Segment Start: DATA PROVIDED

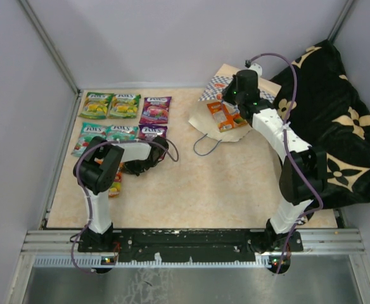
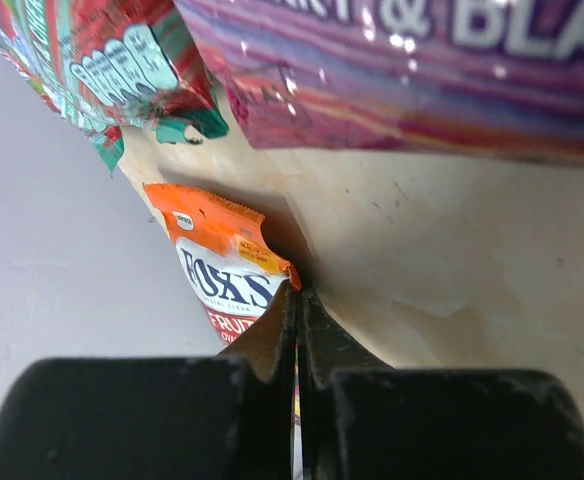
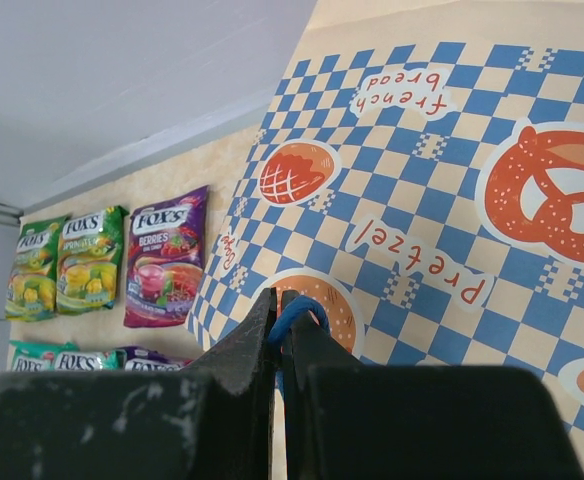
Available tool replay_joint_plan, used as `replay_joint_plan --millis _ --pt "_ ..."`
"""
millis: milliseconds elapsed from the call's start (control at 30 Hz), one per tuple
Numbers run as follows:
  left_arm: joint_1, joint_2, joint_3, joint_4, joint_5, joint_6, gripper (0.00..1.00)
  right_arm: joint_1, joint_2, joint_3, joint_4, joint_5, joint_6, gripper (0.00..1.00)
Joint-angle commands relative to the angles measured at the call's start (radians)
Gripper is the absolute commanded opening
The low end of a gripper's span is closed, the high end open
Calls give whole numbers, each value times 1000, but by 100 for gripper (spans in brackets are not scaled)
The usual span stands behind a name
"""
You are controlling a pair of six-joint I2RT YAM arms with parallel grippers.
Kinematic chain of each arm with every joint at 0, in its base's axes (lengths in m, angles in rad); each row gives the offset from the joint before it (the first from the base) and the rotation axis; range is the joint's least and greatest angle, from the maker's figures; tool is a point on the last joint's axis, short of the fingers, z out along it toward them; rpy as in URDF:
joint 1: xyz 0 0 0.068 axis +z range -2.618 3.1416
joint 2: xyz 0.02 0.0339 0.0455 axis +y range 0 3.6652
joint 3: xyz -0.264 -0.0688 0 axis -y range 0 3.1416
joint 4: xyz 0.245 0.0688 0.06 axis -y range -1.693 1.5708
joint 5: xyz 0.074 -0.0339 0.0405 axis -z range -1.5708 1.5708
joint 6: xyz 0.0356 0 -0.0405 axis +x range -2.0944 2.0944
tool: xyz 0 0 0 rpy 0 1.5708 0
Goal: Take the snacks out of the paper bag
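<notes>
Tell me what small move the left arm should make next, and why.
Probably open the left hand to release the orange pouch: it is shut on the pouch's edge, right by the teal pouch and purple pouch lying on the table. The right hand, shut on the blue cord of the bag, can just hold.

The purple pouch (image 3: 162, 255) and the orange pouch (image 2: 212, 230) are of glossy plastic film that gives bright reflections. The paper bag (image 3: 452, 180) is of matt printed paper, a little creased; its blue cord (image 3: 297, 312) looks smooth. The counter (image 1: 223, 183) is smooth, matt and stone-patterned. The black cloth (image 1: 327, 88) looks soft. The right claw (image 3: 278, 297) has fingers (image 3: 222, 370) of matt black plastic, scuffed white.
</notes>
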Motion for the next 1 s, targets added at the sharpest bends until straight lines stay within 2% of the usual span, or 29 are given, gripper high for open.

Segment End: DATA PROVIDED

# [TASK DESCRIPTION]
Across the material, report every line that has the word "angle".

# [SOLUTION BELOW]
Joint-angle commands relative to the angles measured at the call's start (radians)
Kinematic chain of each arm with every joint at 0, in its base's axes (lengths in m, angles in rad); each row gives the offset from the joint before it (the first from the base) and the rotation axis; range is the joint's least and greatest angle, from the maker's figures; tool is a point on the last joint's axis, short of the fingers, z out along it toward them; rpy as in URDF:

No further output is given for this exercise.